Le style gracieux et soigné de Simien – compositions symétriques, travellings délibérés – s'adapte à l'environnement agréable de l'Ivy League du film, mais il témoigne également de la précision fragile des identités construites ; l’ordre même de ce monde révèle son caractère artificiel à un certain niveau. La bande originale regorge de Schubert et de Tchaïkovski, parfois joués sur des instruments électroniques, ce qui contribue à renforcer le sentiment que nous regardons quelque chose à la fois intemporel et spécifique. (Je ne serais pas surpris si Simien était fan du film de Stanley KubrickBarry Lyndon, un autre film élégamment réparti et trompeusement cosmique sur les crises d'identité.)
Cela dit, le scénariste-réalisateur n'a pas non plus peur de polémiquer et laisse ses personnages monter sur des tribunes, voire s'adresser à la caméra.
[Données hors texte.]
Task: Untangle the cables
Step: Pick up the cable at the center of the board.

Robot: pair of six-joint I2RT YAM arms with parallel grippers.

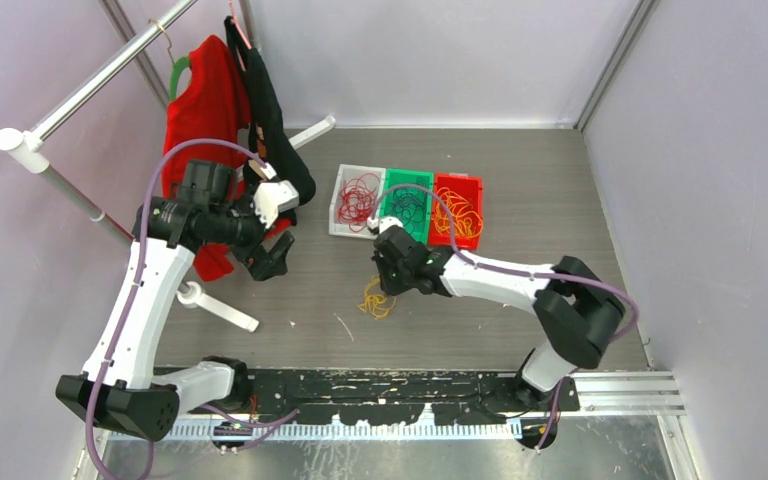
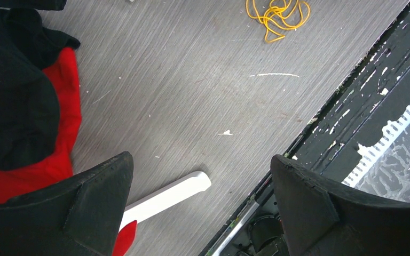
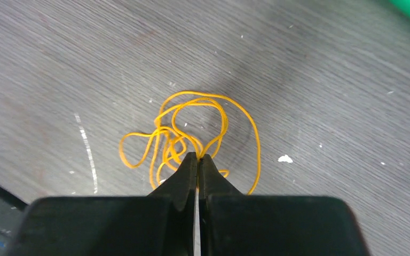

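Evidently clamps right end effector shut on orange cables to lift them off tabletop (left end effector wide, empty).

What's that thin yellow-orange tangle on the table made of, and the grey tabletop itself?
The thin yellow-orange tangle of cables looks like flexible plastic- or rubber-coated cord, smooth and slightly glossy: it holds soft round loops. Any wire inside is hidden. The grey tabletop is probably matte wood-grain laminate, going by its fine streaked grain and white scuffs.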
Cela fonctionne parce que, comme Spike Lee dansFaites la bonne choseet même Jean-Luc Godard dans les années 1960, il sait défier de manière ludique la stridence de ses personnages. À un moment donné, dans une scène, vous pouvez également voirdans la bande-annonce du film, Samantha et d'autres enfants du Black Student Union affrontent un employé de cinéma à propos des stéréotypes offensants dans les films de Tyler Perry. « Pouvons-nous avoir un film avec, vous savez, des personnages au lieu de stéréotypes enveloppés dans le dogme chrétien ? demande Samantha. "Euh, la plupart des gens sont ici pour voirCroc 9», répond l'employé nerveux, ajoutant utilement, avec un haussement d'épaules, « Il contient 2 Chainz. » Parfois, une petite sous-cotation aide à prouver votre point de vue plus large.
D'accord, j'ai cité beaucoup de grands noms - Spike Lee, Godard, Kubrick - mais je suis vraiment impressionné par la capacité de Simien à jongler avec de grandes idées sans perdre de vue ses personnages, par son cinéma magnifiquement assuré, par le petit des pirouettes d'observation précise qui dansent entre les traits plus larges du film.Chers Blancset son directeur sont la vraie affaire. C’est l’un des meilleurs premiers longs métrages de ces dernières années.